__Exercise brief__: Which lines run from the start of the material below through the line containing "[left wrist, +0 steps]"? Retype them exactly, pictures excluded.

- - - - - - -

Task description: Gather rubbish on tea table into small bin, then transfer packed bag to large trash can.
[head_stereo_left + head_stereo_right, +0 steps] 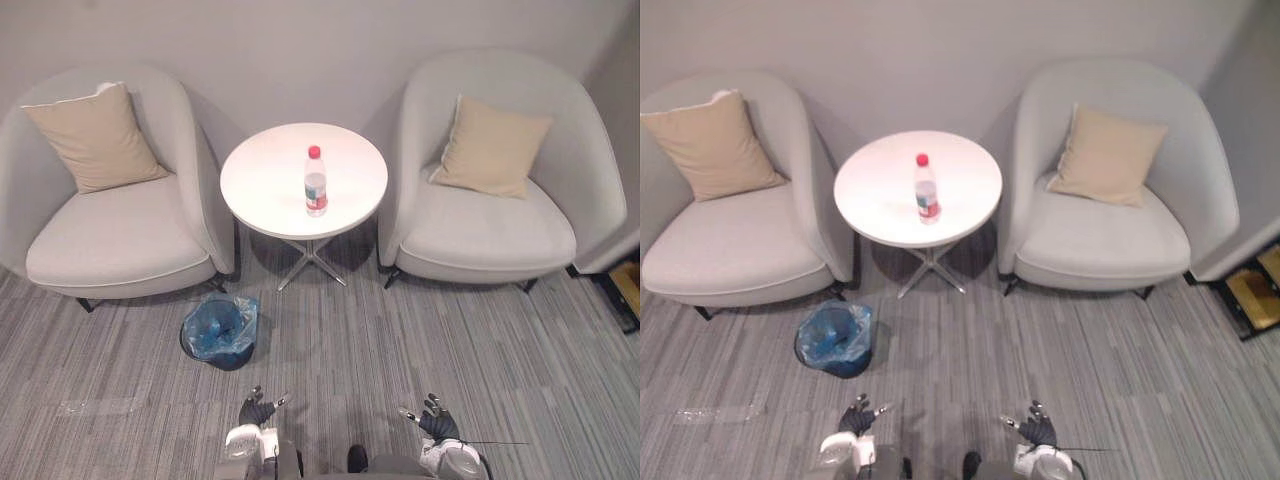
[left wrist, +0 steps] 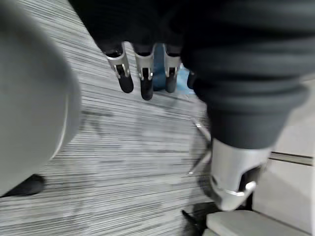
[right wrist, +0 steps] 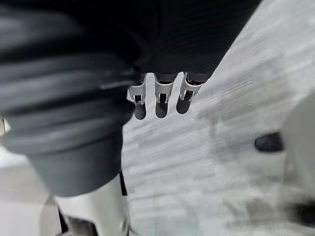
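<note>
Pretty much at the starting line, I'd say. The plastic bottle (image 1: 315,182) with the red cap stands upright on the round white bench (image 1: 260,175), just off the middle toward 5 o'clock, and nothing is touching it. The small bin (image 1: 220,332) with its blue bag sits on the carpet at about 7 o'clock from the bench, beside the left armchair (image 1: 110,235). I can't make out whether there's anything in the bag.

So everything is left to do: grab the bottle, drop it in the bin, then lift the bag out and take it to the large can.

The left hand (image 1: 256,410) and right hand (image 1: 437,423) hang low at 6 o'clock in the head views, well apart from both bench and bin.

The head views give the whole layout, but the hands are tiny there. The wrist views settle it: fingers (image 2: 142,73) on the left and fingers (image 3: 161,96) on the right are straight and relaxed, holding nothing, with carpet past them. The left wrist view also catches some blue behind the fingertips, probably the bin bag.
</note>
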Controlling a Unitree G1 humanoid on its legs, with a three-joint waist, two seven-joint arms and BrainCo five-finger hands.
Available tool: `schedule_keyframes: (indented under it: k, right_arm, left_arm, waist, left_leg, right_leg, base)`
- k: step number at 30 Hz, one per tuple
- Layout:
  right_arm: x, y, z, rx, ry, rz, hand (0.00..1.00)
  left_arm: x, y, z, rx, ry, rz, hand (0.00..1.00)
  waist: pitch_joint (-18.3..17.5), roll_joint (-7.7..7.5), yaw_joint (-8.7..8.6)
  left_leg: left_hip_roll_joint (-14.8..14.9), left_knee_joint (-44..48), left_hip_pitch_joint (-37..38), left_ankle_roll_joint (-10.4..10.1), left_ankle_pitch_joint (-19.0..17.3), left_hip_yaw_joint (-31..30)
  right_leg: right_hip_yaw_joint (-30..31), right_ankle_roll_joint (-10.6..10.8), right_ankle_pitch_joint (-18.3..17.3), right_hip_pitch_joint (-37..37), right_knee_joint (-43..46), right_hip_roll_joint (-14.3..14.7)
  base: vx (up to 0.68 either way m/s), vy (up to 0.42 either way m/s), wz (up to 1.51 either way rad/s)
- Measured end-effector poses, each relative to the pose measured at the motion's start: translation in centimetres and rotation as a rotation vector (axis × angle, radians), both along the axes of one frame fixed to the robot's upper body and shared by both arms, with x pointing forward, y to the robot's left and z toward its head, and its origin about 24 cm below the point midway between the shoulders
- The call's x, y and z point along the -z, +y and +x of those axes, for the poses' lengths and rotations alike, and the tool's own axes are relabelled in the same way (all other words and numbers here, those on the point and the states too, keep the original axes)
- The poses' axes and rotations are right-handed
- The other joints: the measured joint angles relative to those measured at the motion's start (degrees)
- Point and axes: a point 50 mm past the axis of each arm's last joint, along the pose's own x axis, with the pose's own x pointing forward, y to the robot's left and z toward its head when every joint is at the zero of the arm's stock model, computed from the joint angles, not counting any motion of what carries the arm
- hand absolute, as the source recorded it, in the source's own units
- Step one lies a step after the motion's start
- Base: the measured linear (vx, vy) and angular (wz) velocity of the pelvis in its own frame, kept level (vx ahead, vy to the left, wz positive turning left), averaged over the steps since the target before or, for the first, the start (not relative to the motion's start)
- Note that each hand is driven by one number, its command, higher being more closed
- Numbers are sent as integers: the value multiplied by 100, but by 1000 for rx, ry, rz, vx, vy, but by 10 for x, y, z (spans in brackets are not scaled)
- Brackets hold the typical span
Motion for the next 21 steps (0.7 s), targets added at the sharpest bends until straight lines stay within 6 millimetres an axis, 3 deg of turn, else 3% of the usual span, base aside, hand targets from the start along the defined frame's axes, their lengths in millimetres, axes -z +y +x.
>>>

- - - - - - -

__Answer to this problem__:
Task description: Gather rubbish on tea table into small bin, then transfer packed bag to large trash can.
[head_stereo_left + head_stereo_right, +0 steps] 
[left wrist, +0 steps] 

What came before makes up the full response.